We generally believe that a company's value is the present value of all of the cash it will generate in the future. However, a DCF is just one valuation metric among many, and it is not without flaws. For those who are keen learners of equity analysis, the Simply Wall St analysis model here may be something of interest to you.
See our latest analysis for IPG Photonics
What's The Estimated Valuation?
We're using the 2-stage growth model, which simply means we take in account two stages of company's growth. In the initial period the company may have a higher growth rate and the second stage is usually assumed to have a stable growth rate. In the first stage we need to estimate the cash flows to the business over the next ten years. Where possible we use analyst estimates, but when these aren't available we extrapolate the previous free cash flow (FCF) from the last estimate or reported value. We assume companies with shrinking free cash flow will slow their rate of shrinkage, and that companies with growing free cash flow will see their growth rate slow, over this period. We do this to reflect that growth tends to slow more in the early years than it does in later years.

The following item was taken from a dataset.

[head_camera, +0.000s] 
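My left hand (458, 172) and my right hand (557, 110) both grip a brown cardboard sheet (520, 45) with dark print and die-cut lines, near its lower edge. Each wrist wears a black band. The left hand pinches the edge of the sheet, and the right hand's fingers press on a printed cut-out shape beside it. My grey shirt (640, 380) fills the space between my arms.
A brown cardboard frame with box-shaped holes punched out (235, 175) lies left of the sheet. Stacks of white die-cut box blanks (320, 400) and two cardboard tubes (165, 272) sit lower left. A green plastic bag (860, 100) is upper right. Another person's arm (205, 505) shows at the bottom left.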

A DCF is all about the idea that a dollar in the future is less valuable than a dollar today, and so the sum of these future cash flows is then discounted to today's value:
10-year free cash flow (FCF) forecast
2023 | 2024 | 2025 | 2026 | 2027 | 2028 | 2029 | 2030 | 2031 | 2032 | |
Levered FCF ($, Millions) | US$261.7m | US$224.0m | US$203.0m | US$190.8m | US$183.9m | US$180.4m | US$179.0m | US$179.0m | US$180.1m | US$181.9m |
Growth Rate Estimate Source | Analyst x3 | Analyst x2 | Est @ -9.39% | Est @ -5.99% | Est @ -3.61% | Est @ -1.94% | Est @ -0.78% | Est @ 0.04% | Est @ 0.61% | Est @ 1.01% |
Present Value ($, Millions) Discounted @ 6.5% | US$246 | US$197 | US$168 | US$148 | US$134 | US$124 | US$115 | US$108 | US$102 | US$96.8 |
("Est" = FCF growth rate estimated by Simply Wall St)

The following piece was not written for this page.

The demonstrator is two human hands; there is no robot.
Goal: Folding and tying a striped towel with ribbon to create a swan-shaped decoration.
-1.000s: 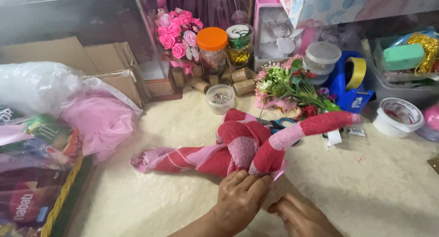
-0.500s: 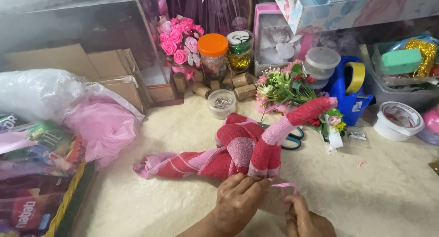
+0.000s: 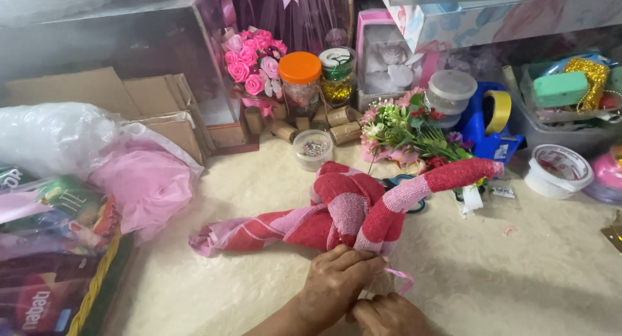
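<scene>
two hands pinching one rolled towel

two hands work at the bottom edge. the left hand (image 3: 337,281) has its fingers curled shut on the near fold of the red and pink towel (image 3: 343,213); the right hand (image 3: 389,313) sits just beside it, fingers drawn together, but what it grips is hidden and its wrist is cut off by the frame. one thin pink ribbon (image 3: 402,279) loops out between hand and towel. the one towel is striped, rolled into a rope and knotted at its middle, one end lying flat to the left, the other sticking up to the right, on the cream tabletop (image 3: 518,271). behind it, one pair of blue-handled scissors (image 3: 405,190) is mostly covered. further back: one small flower bunch (image 3: 408,128), one orange-lidded jar (image 3: 302,83), one pink rose bouquet (image 3: 253,64). several short cork-like rolls beside the jar are too crowded to count.
</scene>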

Present Value of 10-year Cash Flow (PVCF) = US$1.4b
After calculating the present value of future cash flows in the initial 10-year period, we need to calculate the Terminal Value, which accounts for all future cash flows beyond the first stage. The Gordon Growth formula is used to calculate Terminal Value at a future annual growth rate equal to the 5-year average of the 10-year government bond yield of 1.9%. We discount the terminal cash flows to today's value at a cost of equity of 6.5%.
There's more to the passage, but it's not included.